Look at that panel.  Tobirama is regenerating.  He might be real.


----------



## Big Bοss (Jul 9, 2013)

Tobirama doesn't seem to be a clone doe, might be wrong.


----------



## Abz (Jul 9, 2013)

Jeαnne said:


> its interesting that his eyes kept being the same



i don't think he's done 'changing' yet


----------



## Kyuubi Naruto (Jul 9, 2013)

Obito is warming up. He's just flexing a little bit. He's all calm, cool and collected on the last panel. Obito's too strong. He's over there playing around with straight killers and he's making work out of them. 

Rikudou Naruto vs Jyuubi Obito

They better pray Naruto unleashes those names early because like this? Nah they're not fucking with the kid.


----------



## Big Bοss (Jul 9, 2013)

Kenneth said:


> Seeing how Obito looks pretty pissed off and having finally achieved a goal he worked towards for over a decade... It ain't gonna be pretty. I expect rape. Just tons and tons of rape. Kishi's been hyping left and right, now he's going to use that to hype Obito and he'll end up using that hype to hype Naruto/Sasuke/whatever jesus fuck man this is nuts.
> 
> Christ, I'm hard.



Yeah I expect so true terror now, this guy killing everyone left and right, it would be glorious!


----------



## Harbour (Jul 9, 2013)

1. Obito reminds me Hollow Ichigo.
2. Hope for Minato's clone not to get owned so easy.
3. Rikudou Sannin didnt have the Rinnegan before he became Jinchuuriki of Juubi. Finally confirmed.


----------



## Abanikochan (Jul 9, 2013)

Louis-954 said:


> So he tore up some clones... not impressed, Obito.

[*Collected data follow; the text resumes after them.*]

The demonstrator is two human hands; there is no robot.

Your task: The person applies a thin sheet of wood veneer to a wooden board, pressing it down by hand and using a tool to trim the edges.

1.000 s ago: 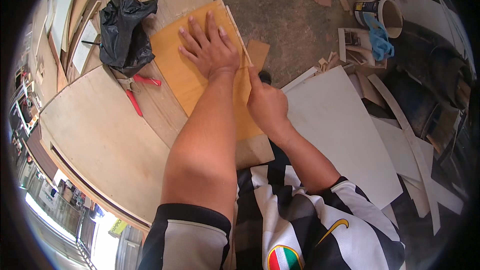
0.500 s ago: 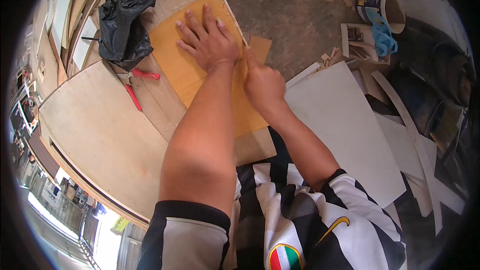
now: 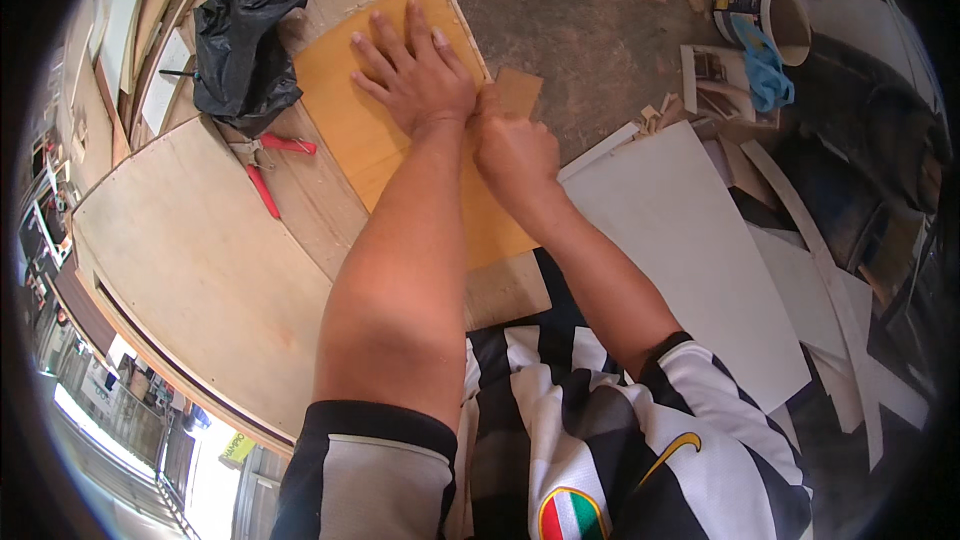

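Observation:
My left hand (image 3: pixel 420 75) lies flat with fingers spread on a yellow-orange board (image 3: pixel 340 90). My right hand (image 3: pixel 515 145) is closed at the board's right edge, close beside my left wrist. What its fingers hold is hidden. A thin pale strip (image 3: pixel 466 28) runs along that edge, from the far corner down toward my right fingers. Under the near end of the yellow board a plain wooden board (image 3: pixel 510 290) shows. A small brown piece of board (image 3: pixel 520 92) sticks out just beyond my right hand.
Left of the board lie red-handled pliers (image 3: pixel 262 175) and a black plastic bag (image 3: pixel 245 50). A pale panel (image 3: pixel 200 230) curves along the left. To the right are a white panel (image 3: pixel 690 250), wood offcuts (image 3: pixel 850 320), and a bucket (image 3: pixel 785 25) with a blue cloth (image 3: pixel 770 80).
My right hand has drawn slightly toward me along the board's edge, its forefinger now more curled. The left hand stays flat in place.

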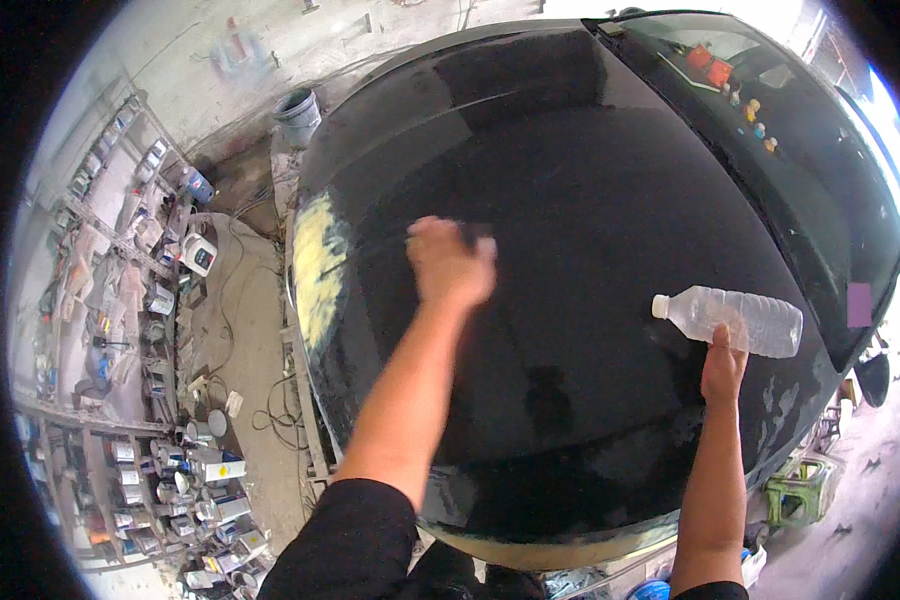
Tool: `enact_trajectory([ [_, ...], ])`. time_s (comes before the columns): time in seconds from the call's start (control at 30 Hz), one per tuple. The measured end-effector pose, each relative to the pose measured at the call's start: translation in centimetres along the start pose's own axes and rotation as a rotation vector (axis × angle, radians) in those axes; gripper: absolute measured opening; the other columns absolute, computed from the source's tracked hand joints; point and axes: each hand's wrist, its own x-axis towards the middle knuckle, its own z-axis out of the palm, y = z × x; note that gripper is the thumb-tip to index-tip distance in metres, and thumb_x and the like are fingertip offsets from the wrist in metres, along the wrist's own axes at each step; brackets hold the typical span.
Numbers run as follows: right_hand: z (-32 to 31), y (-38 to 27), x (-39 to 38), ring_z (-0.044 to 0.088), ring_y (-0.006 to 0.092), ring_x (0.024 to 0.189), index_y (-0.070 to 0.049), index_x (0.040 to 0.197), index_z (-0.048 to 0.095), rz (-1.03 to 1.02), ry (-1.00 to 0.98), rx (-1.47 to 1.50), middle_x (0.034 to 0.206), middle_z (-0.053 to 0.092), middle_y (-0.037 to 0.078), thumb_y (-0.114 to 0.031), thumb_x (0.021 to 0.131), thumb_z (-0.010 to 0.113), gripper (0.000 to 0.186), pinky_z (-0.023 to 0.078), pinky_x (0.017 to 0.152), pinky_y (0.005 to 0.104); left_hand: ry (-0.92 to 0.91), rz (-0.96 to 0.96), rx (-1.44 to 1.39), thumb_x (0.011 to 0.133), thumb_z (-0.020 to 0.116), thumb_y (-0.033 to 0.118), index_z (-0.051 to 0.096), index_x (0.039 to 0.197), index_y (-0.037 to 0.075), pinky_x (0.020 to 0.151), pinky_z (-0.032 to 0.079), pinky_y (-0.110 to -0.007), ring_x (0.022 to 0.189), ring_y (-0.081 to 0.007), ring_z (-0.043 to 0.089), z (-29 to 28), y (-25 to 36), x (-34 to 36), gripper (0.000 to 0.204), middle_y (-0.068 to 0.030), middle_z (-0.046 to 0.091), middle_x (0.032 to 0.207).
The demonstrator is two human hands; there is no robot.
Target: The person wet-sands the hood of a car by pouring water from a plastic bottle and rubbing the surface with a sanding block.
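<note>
A black car hood [570,200] spreads out in front of me, with a pale yellow filler patch [320,265] on its left edge. Over the hood's left-middle part is my left hand [452,262], blurred by motion. Its fingers are curled, and a small dark thing seems to sit between thumb and fingers; what it is I cannot make out. My right hand [722,370] is closed around a clear plastic bottle [745,320] over the hood's right side. The bottle lies nearly level, its white cap pointing left.
The windshield [770,110] rises at the far right, with small figures behind it. A bucket [297,115] stands by the far wall. Shelves [100,420] crowded with cans line the left. A hose lies on the floor, and a green stool [802,490] stands at lower right.
</note>
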Motion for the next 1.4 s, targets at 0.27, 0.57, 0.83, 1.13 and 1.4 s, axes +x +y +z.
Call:
enact_trajectory([
  [0.27,0.3,-1.0,0.2,0.053,0.021,0.116,0.0,0.133,0.051,-0.016,0.027,-0.076,0.126,0.057,0.01,-0.025,0.091,0.068,0.052,0.039,0.103,0.0353,-0.079,0.599,-0.193,0.087,0.065,0.04,0.052,0.129,-0.004,0.116,0.026,-0.048,0.138,-0.0407,0.034,4.6,8.1,-6.0,0.062,-0.0253,0.04,0.146],
  [0.57,4.5,-1.7,7.5,0.056,0.0192,0.114,-0.008,0.136,0.049,-0.029,0.185,0.273,0.13,0.055,0.006,-0.024,0.094,0.069,0.048,0.05,0.088,0.0355,0.036,-0.342,0.137,0.098,0.045,0.051,0.034,0.145,-0.007,0.12,0.016,-0.045,0.145,-0.0385,0.024,2.0,-23.0,8.7,0.075,-0.0241,0.031,0.154],
  [0.83,3.7,-0.2,8.2,0.057,0.0189,0.111,-0.007,0.135,0.05,-0.154,0.207,0.128,0.125,0.057,0.007,-0.027,0.094,0.069,0.049,0.05,0.089,0.0339,-0.27,0.387,0.065,0.091,0.058,0.046,0.065,0.116,-0.006,0.109,0.036,-0.045,0.128,-0.0387,0.048,6.5,14.2,11.5,0.058,-0.0264,0.057,0.128],
  [1.13,2.7,-0.2,8.3,0.055,0.0207,0.114,-0.004,0.134,0.052,-0.171,0.191,0.07,0.126,0.057,0.009,-0.027,0.092,0.071,0.052,0.045,0.098,0.035,0.174,0.332,-0.029,0.084,0.069,0.031,0.062,0.109,-0.004,0.103,0.04,-0.049,0.121,-0.0431,0.05,6.2,-2.6,9.5,0.044,-0.0256,0.057,0.124],
  [1.4,5.1,-1.4,7.2,0.056,0.0235,0.113,-0.002,0.128,0.055,-0.159,0.111,-0.052,0.122,0.059,0.012,-0.028,0.091,0.072,0.049,0.044,0.1,0.0368,-0.078,-0.677,0.107,0.096,0.026,0.068,0.027,0.151,-0.005,0.121,0.012,-0.046,0.15,-0.0353,0.013,2.7,-29.3,14.0,0.091,-0.0226,0.02,0.16],
])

Hey, these are the best kind of cliffhangers. You just feel so much loss and despair. And now we have to wait another week to find out if those clones were ok or not?!


----------



## Fiona (Jul 9, 2013)

> Looks at spoilers


----------



## Moon Fang (Jul 9, 2013)

Naruto needs to hurry the fuck up before Obito lays everyone to waste


----------



## Weapon (Jul 9, 2013)

I hope Madara Vs Hashirama rematch is casted off to the side while we can all watch Obito Vs Alliance.


----------



## Sennin of Hardwork (Jul 9, 2013)

I also think those are both clones. Maybe the Senju brothers sent them to test what they were up against and this is their result.



BlinkST said:


> Probably some new Yin-Yang hax.



Hmm likely. They look a bit like The Spot's powers, a foe from Spider-Man.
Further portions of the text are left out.